[Exercise prompt]
Search the data for the word "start". Reproduce every line where it is found.

[The data]

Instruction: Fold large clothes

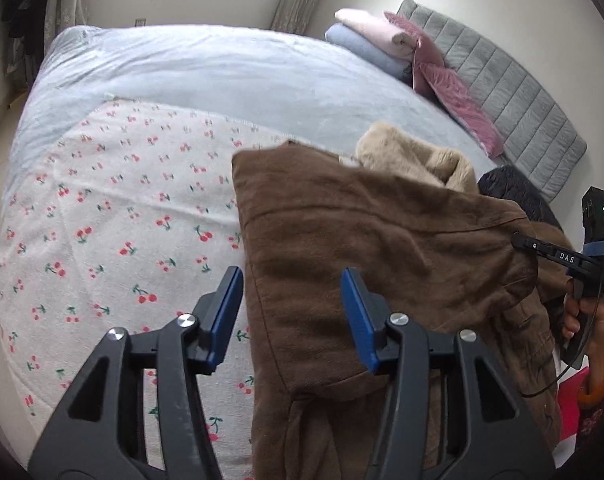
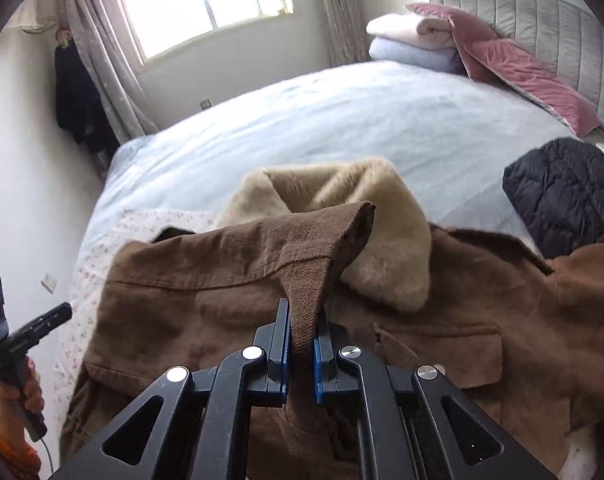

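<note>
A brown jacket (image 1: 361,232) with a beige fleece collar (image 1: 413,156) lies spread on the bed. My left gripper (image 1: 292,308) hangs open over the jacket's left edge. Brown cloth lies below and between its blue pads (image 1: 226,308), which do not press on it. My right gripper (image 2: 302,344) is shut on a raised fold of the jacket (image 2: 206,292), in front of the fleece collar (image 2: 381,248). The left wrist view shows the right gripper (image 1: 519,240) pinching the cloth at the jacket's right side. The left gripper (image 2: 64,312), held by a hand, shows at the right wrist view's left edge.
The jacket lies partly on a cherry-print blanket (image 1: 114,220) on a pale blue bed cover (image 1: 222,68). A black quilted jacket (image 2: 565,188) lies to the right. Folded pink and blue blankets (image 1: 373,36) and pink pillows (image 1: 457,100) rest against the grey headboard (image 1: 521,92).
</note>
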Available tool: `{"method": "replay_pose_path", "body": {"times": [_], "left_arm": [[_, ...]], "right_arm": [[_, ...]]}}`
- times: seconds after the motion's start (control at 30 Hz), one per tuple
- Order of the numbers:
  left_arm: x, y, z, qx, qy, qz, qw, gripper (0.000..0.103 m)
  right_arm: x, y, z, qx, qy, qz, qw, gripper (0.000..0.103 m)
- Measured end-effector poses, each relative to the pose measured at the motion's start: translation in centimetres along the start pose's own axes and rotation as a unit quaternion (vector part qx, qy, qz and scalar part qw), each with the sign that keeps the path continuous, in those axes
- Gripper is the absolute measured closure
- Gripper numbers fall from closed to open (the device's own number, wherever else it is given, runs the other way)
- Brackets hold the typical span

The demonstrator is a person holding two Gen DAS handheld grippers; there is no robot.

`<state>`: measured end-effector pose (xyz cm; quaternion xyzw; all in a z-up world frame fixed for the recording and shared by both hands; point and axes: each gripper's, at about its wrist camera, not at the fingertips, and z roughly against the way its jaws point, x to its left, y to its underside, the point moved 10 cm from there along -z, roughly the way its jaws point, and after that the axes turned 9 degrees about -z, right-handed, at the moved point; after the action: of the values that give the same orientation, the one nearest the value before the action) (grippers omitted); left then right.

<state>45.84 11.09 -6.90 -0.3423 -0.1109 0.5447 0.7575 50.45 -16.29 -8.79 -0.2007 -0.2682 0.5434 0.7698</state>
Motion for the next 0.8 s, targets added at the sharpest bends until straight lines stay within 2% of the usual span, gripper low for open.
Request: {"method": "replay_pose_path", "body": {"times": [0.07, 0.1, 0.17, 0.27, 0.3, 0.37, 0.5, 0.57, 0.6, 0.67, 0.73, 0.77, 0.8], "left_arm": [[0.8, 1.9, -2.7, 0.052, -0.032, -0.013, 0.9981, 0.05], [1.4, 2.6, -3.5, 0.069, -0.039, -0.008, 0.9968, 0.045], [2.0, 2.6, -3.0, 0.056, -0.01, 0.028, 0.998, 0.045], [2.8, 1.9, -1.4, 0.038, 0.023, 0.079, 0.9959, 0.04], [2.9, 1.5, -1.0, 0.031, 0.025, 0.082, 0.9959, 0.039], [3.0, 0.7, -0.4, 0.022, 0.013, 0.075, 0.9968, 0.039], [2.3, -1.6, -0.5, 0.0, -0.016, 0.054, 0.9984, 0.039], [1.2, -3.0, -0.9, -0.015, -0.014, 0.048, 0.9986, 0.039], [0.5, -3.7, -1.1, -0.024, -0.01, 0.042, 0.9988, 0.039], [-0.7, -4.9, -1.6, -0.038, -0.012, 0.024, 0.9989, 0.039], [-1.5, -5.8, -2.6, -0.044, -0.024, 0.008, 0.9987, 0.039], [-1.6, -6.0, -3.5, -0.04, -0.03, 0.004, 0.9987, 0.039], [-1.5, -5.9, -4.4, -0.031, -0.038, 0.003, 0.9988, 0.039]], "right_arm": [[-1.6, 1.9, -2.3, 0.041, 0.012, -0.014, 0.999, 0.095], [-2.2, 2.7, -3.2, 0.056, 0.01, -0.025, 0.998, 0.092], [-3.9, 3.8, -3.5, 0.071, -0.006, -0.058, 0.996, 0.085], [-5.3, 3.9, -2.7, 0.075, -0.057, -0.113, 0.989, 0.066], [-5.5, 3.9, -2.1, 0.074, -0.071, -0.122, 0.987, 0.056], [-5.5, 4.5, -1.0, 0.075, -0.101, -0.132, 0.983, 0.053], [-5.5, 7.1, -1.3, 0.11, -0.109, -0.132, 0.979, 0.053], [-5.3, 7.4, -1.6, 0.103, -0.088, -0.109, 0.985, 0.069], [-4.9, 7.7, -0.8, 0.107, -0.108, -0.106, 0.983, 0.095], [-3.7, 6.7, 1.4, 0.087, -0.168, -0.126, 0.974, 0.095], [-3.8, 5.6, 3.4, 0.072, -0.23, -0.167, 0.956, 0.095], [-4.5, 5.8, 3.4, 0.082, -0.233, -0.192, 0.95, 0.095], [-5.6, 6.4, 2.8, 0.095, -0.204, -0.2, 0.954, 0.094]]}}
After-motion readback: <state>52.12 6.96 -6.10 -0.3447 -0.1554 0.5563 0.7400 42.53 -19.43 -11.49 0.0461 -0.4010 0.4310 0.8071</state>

[Answer for the task]
- times: seconds after the motion's start (control at 30 Hz), one per tuple
- Measured end-effector poses, each relative to the pose measured at the motion's start: translation in centimetres along the start pose's own axes and rotation as a unit quaternion (vector part qx, qy, qz and scalar part qw), each with the sign that keeps the path continuous, in those axes

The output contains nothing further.